Essential preoperative documentation includes obtaining informed patient consent, completing pre-surgical imaging studies, conducting necessary laboratory work, and thoroughly reviewing the patient's medical history. This comprehensive documentation demonstrates medical necessity and facilitates insurance authorization processes. Recording previous unsuccessful conservative treatment attempts is also crucial for justifying the surgical intervention. Always verify with the specific insurance carrier, as policies and coverage rules can vary significantly between payers. Maintaining thorough documentation for D7981 will strengthen your position in any audit or appeal scenario.
What is the typical reimbursement range for D7981?
Reimbursement for D7981 (salivary gland excision procedure) varies based on geographic location, payer contract terms, and whether the patient has in-network or out-of-network coverage. Fee schedules are typically set by individual insurance carriers, so practices should verify expected reimbursement during benefits verification. If your practice consistently receives lower-than-expected payments for D7981, consider renegotiating your fee schedule with major payers or reviewing your UCR (Usual, Customary, and Reasonable) data for your region.

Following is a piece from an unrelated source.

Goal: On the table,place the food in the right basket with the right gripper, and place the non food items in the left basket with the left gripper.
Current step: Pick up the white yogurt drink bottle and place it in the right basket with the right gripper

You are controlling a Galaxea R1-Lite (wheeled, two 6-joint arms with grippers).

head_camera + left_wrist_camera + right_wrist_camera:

Does D7981 require prior authorization?
Prior authorization requirements for D7981 depend on the patient's specific insurance plan. Some carriers require advance approval for procedures coded under D7981, while others process claims without it. Best practice is to verify authorization requirements during insurance eligibility checks before the appointment. If prior authorization is required, submit the request with detailed clinical notes and supporting documentation to avoid delays in patient care and claim processing.